Let $G$ be a finite group and let $\text{Irr}(G)$ be the set of irreducible complex characters of $G$. A character $\chi\in\text{Irr}(G)$ is monomial if there exists a subgroup $H\leq G$ and a linear character $\lambda\in\text{Lin}(H)$ such that $\chi=\lambda^G$. Let $\text{Irr}_m(G)$ be the set of irreducible monomial characters of $G$. Then a group $G$ is monomial if $\text{Irr}(G)=\text{Irr}_m(G)$. I'm interested in solvable groups even if probably this is not necessary.
My question is: given two finite solvable groups $G$ and $H$ is it true that $$\text{Irr}_m(G\times H)=\{\varphi\times \psi\mid \varphi\in\text{Irr}_m(G),\psi\in\text{Irr}_m(H)\}$$
Using GAP I checked some (really small) cases and this always works.
What is this useful for?

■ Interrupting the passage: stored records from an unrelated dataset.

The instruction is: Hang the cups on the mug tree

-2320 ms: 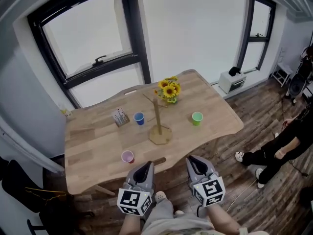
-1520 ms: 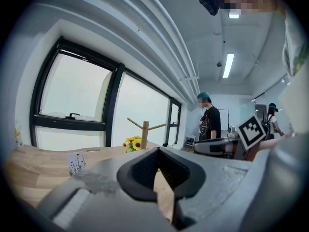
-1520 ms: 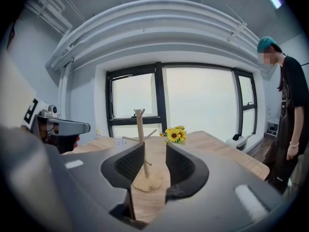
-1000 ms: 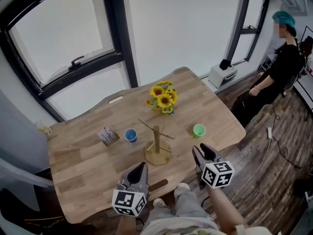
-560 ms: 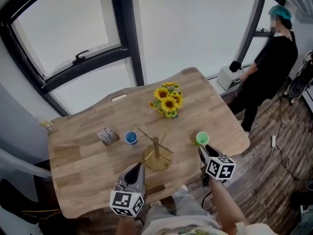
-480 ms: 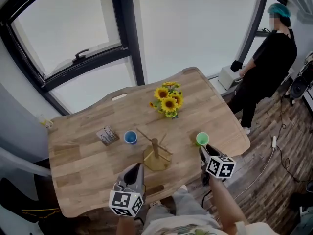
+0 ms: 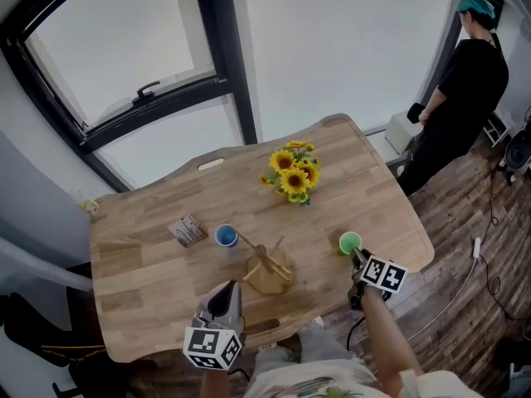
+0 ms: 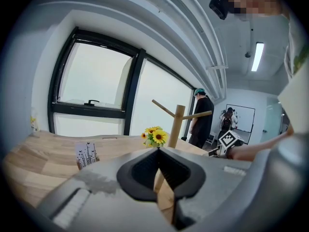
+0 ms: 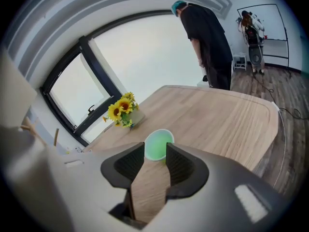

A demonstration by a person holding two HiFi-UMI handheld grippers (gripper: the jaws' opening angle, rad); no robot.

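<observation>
A wooden mug tree (image 7: pixel 267 268) (image 8: pixel 178 124) stands near the front middle of the table (image 7: pixel 149 280), its pegs bare. Left of it sits a blue cup (image 7: pixel 225 235), and a green cup (image 7: pixel 349 242) (image 9: pixel 158 144) sits to its right. My right gripper (image 7: pixel 359 259) (image 9: pixel 155 151) is open, its fingertips on either side of the green cup's near wall without pressing it. My left gripper (image 7: pixel 224 293) (image 8: pixel 157 150) hangs over the front edge with its tips together and nothing held, pointing at the tree's post.
A vase of sunflowers (image 7: pixel 292 171) (image 9: pixel 123 111) (image 8: pixel 154 137) stands behind the tree. A small card holder (image 7: pixel 187 229) (image 8: pixel 86 153) sits at the left. A person in black (image 7: pixel 465 98) (image 9: pixel 205 37) stands off the table's far right corner. Large windows lie behind.
My right gripper has moved forward along the table's right side until its jaws reached the green cup. The left gripper has hardly moved. The person at the right has walked closer.
</observation>
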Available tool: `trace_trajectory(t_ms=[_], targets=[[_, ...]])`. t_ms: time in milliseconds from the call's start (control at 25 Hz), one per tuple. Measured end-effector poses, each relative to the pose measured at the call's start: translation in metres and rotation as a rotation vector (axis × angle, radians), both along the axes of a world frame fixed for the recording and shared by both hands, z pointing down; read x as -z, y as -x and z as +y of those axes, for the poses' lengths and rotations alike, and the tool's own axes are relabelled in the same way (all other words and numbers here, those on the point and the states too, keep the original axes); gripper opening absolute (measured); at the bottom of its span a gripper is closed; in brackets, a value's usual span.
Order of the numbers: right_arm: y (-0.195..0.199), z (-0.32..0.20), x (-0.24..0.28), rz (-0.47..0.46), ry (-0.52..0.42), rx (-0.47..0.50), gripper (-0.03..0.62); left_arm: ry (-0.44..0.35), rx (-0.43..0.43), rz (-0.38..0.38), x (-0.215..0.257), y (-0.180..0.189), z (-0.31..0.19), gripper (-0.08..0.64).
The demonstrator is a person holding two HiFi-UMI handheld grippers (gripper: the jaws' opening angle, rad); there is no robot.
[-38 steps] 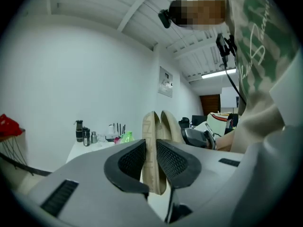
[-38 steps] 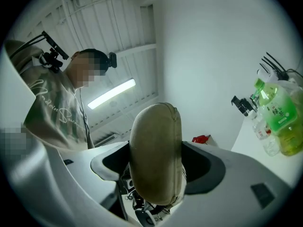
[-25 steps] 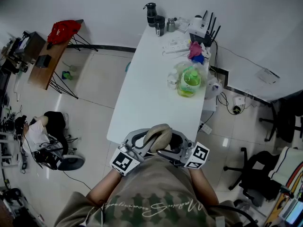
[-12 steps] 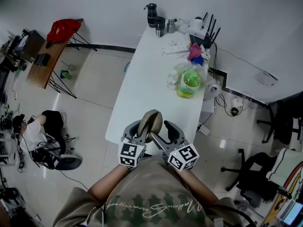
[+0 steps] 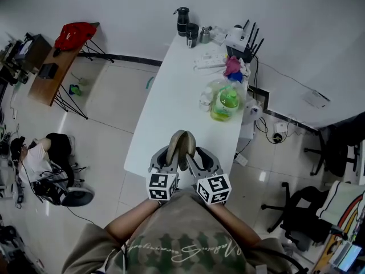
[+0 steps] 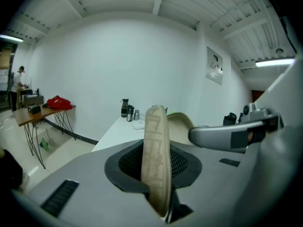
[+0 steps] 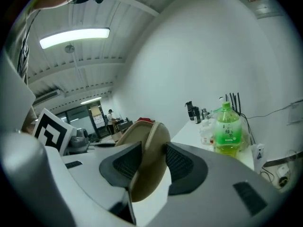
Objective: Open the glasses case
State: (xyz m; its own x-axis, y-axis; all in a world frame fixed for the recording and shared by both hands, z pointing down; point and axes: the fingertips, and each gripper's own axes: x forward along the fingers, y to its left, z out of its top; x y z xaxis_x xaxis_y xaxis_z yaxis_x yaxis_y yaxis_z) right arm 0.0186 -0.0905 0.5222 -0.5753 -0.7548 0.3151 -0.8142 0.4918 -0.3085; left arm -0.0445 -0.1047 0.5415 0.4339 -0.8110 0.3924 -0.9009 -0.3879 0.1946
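Okay, quick delta: a second ago we have both grippers splayed wide at the chest, with the beige fabric-covered clamshell glasses case [image 5: 177, 146] lying across them as one closed dome. Now the two sit side by side pointing forward, and the case stands on edge in the air over the near end of the long white table [image 5: 171, 90]. The left gripper [image 6: 157, 167] has just closed its jaws in and clamps one shell edge-on between its dark textured pads. The right gripper [image 7: 150, 162] has just been closing too and pinches the other shell the same way. From the head view we see two tan lobes with a dark gap between them, and each gripper view shows the far shell leaning away behind the held one. Our read: the case is cracked into a narrow V and each half has its own grip, so what's left is spreading the hands to swing it wider. The likely risk is a shell slipping out of a pinch on its thin rim. Writing: the clear green plastic bottle [image 7: 228, 129] has a white label with dark characters, too small for us to read. The shell rim in the left gripper view shows a faint printed pattern, not legible. Pale cursive script runs across the person's olive shirt [image 5: 182, 250], unreadable. The cubes carry square black-and-white markers only, no text.
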Motion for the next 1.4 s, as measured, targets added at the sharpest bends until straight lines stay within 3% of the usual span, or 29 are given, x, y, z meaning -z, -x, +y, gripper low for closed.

I'm interested in this question because a positive answer will give an easy way to construct a family of solvable groups $(G_n)_{n\in\mathbb{N}}$ such that
$$\lim\limits_{n\to \infty} \frac{|\text{Irr}_m(G_n)|}{|\text{Irr}(G_n)|}=0$$ To construct such a family fix a solvable nonmonomial group $G$ (e.g. $\text{SL}_2(3)$) and define $G_n$ to be the direct product of $n$-copies of $ G$.
Update: The above question has a negative answer, in general, by work of van der Waall "Direct products and monomial characters". However, a positive answer is given when at least one of the factors, say $G$, satisfies the following property: either $G=1$ or every maximal subgroup $M$ of $G$ has a normal subgroup $N\unlhd M$ with only abelian Sylow subgroups (for every prime) and such that $M/N$ is nilpotent. In particular, the above family can be constructed considering $G=\text{SL}_2(3)$.